| WHAT THE EXERCISE ASKS |
Your task is to copy the stretch of lines in the records below that begins with the line containing "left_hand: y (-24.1" and ends with the line containing "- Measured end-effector", exactly as written, with nothing added.

| Stored data |
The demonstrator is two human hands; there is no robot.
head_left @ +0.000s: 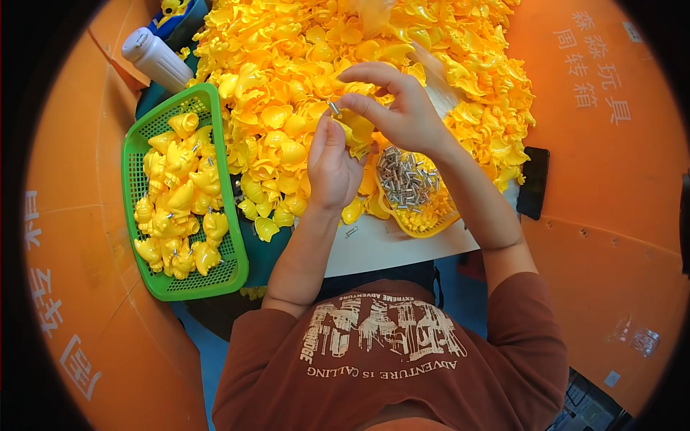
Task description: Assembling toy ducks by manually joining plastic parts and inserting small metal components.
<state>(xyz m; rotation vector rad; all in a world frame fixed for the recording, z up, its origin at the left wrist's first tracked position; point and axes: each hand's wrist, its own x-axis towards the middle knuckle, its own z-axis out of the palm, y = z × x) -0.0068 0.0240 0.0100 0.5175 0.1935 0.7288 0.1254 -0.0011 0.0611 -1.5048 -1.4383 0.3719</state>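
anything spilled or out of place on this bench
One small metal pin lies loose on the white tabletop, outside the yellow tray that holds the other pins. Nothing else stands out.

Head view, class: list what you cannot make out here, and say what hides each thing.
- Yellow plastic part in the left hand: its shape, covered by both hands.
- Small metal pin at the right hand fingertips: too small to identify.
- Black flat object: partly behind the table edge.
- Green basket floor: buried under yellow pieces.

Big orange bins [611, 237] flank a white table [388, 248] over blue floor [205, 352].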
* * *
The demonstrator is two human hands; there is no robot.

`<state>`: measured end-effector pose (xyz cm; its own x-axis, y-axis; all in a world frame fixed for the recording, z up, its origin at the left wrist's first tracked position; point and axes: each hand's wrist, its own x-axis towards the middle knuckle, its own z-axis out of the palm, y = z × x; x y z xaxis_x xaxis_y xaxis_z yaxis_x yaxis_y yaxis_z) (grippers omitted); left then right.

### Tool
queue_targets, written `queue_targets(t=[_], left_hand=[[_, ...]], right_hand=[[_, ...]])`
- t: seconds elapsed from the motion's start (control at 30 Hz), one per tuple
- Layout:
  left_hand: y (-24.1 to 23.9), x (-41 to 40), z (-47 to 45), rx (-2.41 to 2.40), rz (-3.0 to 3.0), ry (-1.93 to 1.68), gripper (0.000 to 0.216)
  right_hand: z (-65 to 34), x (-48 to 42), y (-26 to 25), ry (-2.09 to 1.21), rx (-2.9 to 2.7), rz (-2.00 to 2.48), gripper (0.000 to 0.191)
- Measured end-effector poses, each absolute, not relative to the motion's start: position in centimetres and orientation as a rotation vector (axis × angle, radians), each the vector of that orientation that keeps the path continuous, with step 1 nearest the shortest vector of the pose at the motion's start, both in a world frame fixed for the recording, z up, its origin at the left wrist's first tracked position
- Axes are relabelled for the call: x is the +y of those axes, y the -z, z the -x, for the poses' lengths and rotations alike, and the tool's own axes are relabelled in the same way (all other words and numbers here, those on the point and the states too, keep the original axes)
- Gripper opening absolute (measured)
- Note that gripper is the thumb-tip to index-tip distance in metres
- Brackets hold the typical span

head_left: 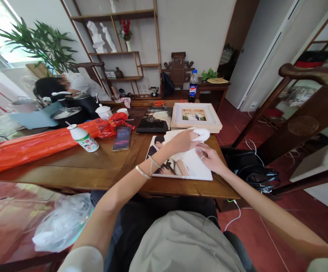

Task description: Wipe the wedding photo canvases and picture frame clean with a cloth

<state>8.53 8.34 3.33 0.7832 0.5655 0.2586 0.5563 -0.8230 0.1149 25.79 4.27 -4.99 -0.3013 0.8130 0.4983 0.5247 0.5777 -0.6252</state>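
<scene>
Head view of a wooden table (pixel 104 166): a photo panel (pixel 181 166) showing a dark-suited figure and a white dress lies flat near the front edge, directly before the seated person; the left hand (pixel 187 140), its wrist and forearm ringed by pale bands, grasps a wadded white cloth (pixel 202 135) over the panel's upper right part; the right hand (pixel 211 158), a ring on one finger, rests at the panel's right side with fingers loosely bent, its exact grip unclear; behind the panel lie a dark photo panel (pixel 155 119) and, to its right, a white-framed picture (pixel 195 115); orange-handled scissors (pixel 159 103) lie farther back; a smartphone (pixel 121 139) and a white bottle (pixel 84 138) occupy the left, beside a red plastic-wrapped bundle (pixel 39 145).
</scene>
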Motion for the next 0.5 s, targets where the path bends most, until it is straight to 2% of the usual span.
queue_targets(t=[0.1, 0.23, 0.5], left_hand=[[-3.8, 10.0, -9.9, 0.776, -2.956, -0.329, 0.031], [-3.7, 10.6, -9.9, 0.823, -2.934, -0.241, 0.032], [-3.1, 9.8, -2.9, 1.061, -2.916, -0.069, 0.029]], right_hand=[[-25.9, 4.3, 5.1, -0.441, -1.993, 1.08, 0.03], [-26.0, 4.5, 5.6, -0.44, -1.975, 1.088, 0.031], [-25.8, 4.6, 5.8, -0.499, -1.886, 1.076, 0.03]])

| SOLUTION TO THIS EXERCISE |
  left_hand: y (-24.1 to 23.9), x (-41 to 40), z (-47 to 45), rx (-2.41 to 2.40), rz (-3.0 to 3.0), ry (-1.93 to 1.68), gripper (0.000 to 0.216)
  right_hand: z (-65 to 34), x (-48 to 42), y (-26 to 25), ry (-2.09 to 1.21), rx (-2.9 to 2.7), rz (-2.00 to 2.48), gripper (0.000 to 0.191)
- Measured end-effector poses, each absolute, not relative to the motion's start: position in centimetres and orientation as a rotation vector (axis × angle, radians), each the vector of that orientation that keeps the path continuous, with step 1 nearest the shortest vector of the pose at the motion's start, both in a world frame fixed for the recording, z up, its origin at the left wrist's first tracked position

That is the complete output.